24. The method of claim 20, wherein the identifying comprises: classifying a first region of the skin area as a tumor overlying region and a second region of the skin area as a surrounding region, wherein the detected expression level in the region of the sample corresponding to the first region of the skin area exceeds the detected expression level in the region of the sample corresponding to the second region of the skin area by greater than a predetermined threshold percentage.
25. The method of claim 22, wherein the first region of the skin area and the second region of the skin area share a common edge, and wherein the at least a portion of the border of the melanoma tumor comprises the common edge.
26. The method of claim 15, wherein the skin area comprises at least 50% of the skin surface overlying the melanoma tumor.
27. The method of claim 15, wherein at least 50% of the skin area does not comprise the skin surface overlying the melanoma tumor.

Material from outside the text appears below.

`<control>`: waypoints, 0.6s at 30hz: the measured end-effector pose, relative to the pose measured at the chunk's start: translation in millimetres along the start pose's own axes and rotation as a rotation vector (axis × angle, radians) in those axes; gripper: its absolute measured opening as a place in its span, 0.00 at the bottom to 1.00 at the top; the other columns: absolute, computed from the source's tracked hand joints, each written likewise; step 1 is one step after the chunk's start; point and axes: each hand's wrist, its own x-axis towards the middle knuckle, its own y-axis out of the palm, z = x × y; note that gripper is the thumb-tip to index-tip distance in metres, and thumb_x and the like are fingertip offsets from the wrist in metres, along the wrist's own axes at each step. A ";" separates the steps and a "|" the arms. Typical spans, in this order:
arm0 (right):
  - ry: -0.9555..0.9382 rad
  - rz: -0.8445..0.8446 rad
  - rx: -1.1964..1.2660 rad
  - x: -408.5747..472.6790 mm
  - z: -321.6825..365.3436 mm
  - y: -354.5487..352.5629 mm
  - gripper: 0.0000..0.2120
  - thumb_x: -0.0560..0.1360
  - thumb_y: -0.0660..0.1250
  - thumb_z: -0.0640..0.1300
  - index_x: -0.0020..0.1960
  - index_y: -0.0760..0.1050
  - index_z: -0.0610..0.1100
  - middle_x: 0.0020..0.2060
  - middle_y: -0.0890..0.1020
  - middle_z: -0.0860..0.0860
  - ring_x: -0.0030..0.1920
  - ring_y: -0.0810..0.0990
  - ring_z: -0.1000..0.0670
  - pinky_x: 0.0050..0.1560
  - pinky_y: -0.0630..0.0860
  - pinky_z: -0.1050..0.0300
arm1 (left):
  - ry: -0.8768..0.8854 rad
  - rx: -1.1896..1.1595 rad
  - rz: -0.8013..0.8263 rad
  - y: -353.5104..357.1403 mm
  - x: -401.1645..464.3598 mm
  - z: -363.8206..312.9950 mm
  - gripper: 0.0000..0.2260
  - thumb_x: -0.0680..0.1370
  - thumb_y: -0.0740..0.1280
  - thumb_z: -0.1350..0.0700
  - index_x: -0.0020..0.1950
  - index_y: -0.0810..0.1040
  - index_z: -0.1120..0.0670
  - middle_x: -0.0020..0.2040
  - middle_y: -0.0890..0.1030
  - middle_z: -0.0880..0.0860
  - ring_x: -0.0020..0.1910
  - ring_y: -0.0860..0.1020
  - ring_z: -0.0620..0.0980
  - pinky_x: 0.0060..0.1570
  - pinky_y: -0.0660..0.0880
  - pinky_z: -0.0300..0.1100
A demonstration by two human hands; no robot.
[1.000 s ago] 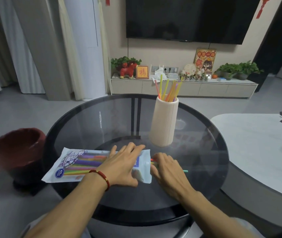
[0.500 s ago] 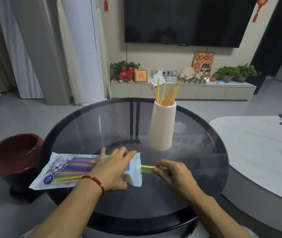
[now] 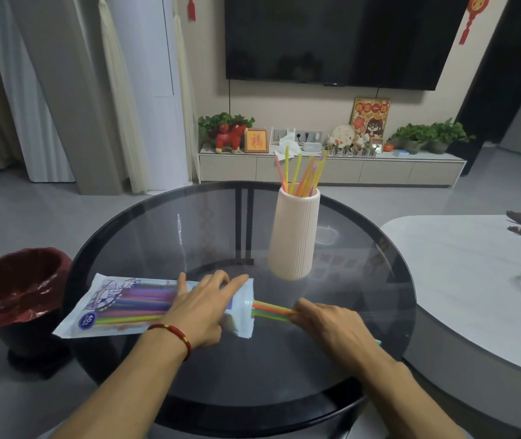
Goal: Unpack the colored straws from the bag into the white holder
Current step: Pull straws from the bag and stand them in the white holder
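The right hand pinches the near ends of a small bunch of straws, its fingers curled round them just right of the bag's mouth. The bunch, red, yellow and green as far as can be told, lies almost flat on the table, its long axis running left to right, one end hidden inside the bag and the other passing under the right hand; a pale tip shows past the hand on its right side.

The left hand rests flat on the bag, fingers straight and spread toward the open end, pressing it down against the glass. The bag lies with its long axis left to right too, sealed end at the left near the table's edge, and many more straws show through its clear front.

The white holder stands upright farther off, beyond and slightly left of the right hand, with several straws already leaning in it. The right hand is the nearer of the two to it. Judging by this layout, the bunch must come out rightward along its own axis until it clears the bag, then turn from lying to upright to drop into the holder's mouth.

A bin with a red liner sits on the floor at the left.
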 end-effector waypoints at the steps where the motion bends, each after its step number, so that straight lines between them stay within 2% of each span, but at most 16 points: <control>1: 0.029 0.000 0.004 -4.0 -6.7 -5.0 0.16 0.83 0.53 0.66 0.49 0.61 0.54 0.41 0.79 0.54 0.39 0.79 0.45 0.36 0.70 0.49 | -0.030 0.009 0.004 0.9 0.4 0.9 0.48 0.70 0.70 0.62 0.79 0.44 0.40 0.69 0.62 0.47 0.72 0.64 0.50 0.72 0.47 0.72; 5: 0.185 0.078 -0.011 -24.0 -33.9 -33.9 0.15 0.83 0.57 0.65 0.53 0.71 0.54 0.43 0.82 0.55 0.44 0.81 0.47 0.43 0.75 0.48 | -0.113 0.070 0.046 3.8 1.4 -4.0 0.51 0.69 0.71 0.63 0.80 0.40 0.43 0.71 0.60 0.50 0.75 0.59 0.53 0.70 0.47 0.76; 7: 0.277 0.097 0.029 -38.4 -50.4 -47.8 0.14 0.83 0.60 0.62 0.50 0.73 0.52 0.40 0.81 0.55 0.41 0.79 0.49 0.42 0.75 0.50 | -0.129 0.090 0.084 4.2 1.7 -8.2 0.50 0.70 0.71 0.62 0.80 0.40 0.45 0.74 0.58 0.51 0.76 0.57 0.54 0.69 0.49 0.76; 9: 0.331 0.054 0.151 -56.3 -64.3 -57.0 0.15 0.83 0.62 0.58 0.44 0.72 0.50 0.34 0.78 0.54 0.35 0.75 0.52 0.37 0.71 0.55 | -0.136 0.083 0.124 2.8 2.0 -12.9 0.50 0.70 0.70 0.62 0.80 0.39 0.47 0.76 0.56 0.52 0.77 0.54 0.55 0.69 0.50 0.75; 11: 0.347 0.019 0.225 -70.2 -70.2 -65.0 0.14 0.83 0.64 0.55 0.40 0.71 0.52 0.31 0.76 0.54 0.32 0.74 0.56 0.34 0.68 0.61 | -0.126 0.078 0.160 0.9 1.8 -19.5 0.52 0.70 0.72 0.60 0.80 0.36 0.49 0.79 0.50 0.55 0.79 0.49 0.57 0.70 0.49 0.75; 13: 0.343 0.000 0.252 -76.3 -69.4 -67.2 0.13 0.83 0.65 0.52 0.40 0.72 0.53 0.31 0.77 0.54 0.32 0.74 0.58 0.34 0.68 0.62 | -0.090 0.031 0.168 -1.7 -0.6 -28.5 0.56 0.70 0.74 0.53 0.78 0.30 0.49 0.81 0.39 0.56 0.80 0.40 0.58 0.71 0.44 0.74; 15: 0.318 -0.023 0.298 -74.3 -62.8 -67.4 0.14 0.83 0.65 0.51 0.39 0.72 0.54 0.30 0.76 0.55 0.31 0.74 0.58 0.33 0.67 0.62 | 0.024 -0.071 0.007 -7.1 -4.2 -41.9 0.58 0.69 0.73 0.44 0.77 0.26 0.47 0.80 0.34 0.55 0.79 0.36 0.59 0.73 0.41 0.71; 16: 0.301 -0.025 0.338 -71.5 -57.6 -68.8 0.14 0.83 0.66 0.52 0.39 0.73 0.54 0.29 0.75 0.56 0.31 0.73 0.58 0.33 0.66 0.61 | 0.117 -0.102 -0.146 -10.8 -5.2 -51.0 0.57 0.69 0.72 0.40 0.78 0.28 0.46 0.81 0.37 0.55 0.80 0.38 0.58 0.74 0.42 0.70; 18: 0.258 0.013 0.420 -62.4 -44.7 -73.8 0.13 0.82 0.65 0.54 0.40 0.75 0.53 0.28 0.75 0.57 0.30 0.72 0.58 0.32 0.66 0.63 | 0.307 -0.045 -0.418 -16.6 -4.8 -69.1 0.52 0.69 0.70 0.36 0.81 0.40 0.47 0.81 0.49 0.56 0.81 0.46 0.57 0.74 0.47 0.70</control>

28. A method for the treatment of a melanoma tumor in a subject, the method comprising: applying an adhesive patch to a skin area of the subject, wherein the skin area comprises at least a portion of a skin surface overlying the melanoma tumor, and wherein a portion of the skin area does not comprise the skin surface overlying the melanoma tumor; removing the adhesive patch from the subject; detecting an expression level of one or both of S100A8 and S100A9 in each of a plurality of regions of a sample of the skin area adhered to the adhesive patch; determining, based on the expression level in at least one of the plurality of regions, a dosage amount of a therapeutic agent, wherein the dosage amount is effective for the treatment of the melanoma tumor; and administering to the subject the dosage amount of the therapeutic agent.
29. The method of claim 28, wherein the detecting of the expression level comprises measuring a concentration of one or both of an S100A8 RNA sequence and an S100A9 RNA sequence.

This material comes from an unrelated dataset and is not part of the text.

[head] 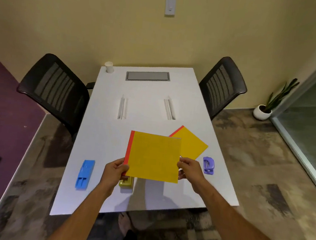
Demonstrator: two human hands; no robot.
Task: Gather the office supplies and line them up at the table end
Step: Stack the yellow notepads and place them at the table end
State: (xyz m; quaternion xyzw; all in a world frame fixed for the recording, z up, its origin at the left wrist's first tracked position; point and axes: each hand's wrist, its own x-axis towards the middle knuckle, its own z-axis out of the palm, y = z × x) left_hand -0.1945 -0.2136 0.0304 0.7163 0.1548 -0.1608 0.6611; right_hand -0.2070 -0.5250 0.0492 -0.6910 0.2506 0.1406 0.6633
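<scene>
A white tabletop stands against a yellowish wall, a black chair off either side. Above it, left hand and right hand each pinch an edge of a yellow notebook. A second notebook lies beyond the right hand, partly covered. A blue stapler sits outside the left hand, a purple one just outside the right. A yellow-green item under the left hand is mostly hidden.

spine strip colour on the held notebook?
Red-orange, along the left edge of the yellow notebook; head view.
</scene>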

30. The method of claim 29, wherein the measuring comprises probing the sample region with polynucleotides each independently linked to an imaging agent and having a sequence substantially complementary to that of the S100A8 RNA sequence or the S100A9 RNA sequence.
31. The method of claim 28, wherein the detecting of the expression level comprises measuring a concentration of one or both of S100A8 protein and S100A9 protein.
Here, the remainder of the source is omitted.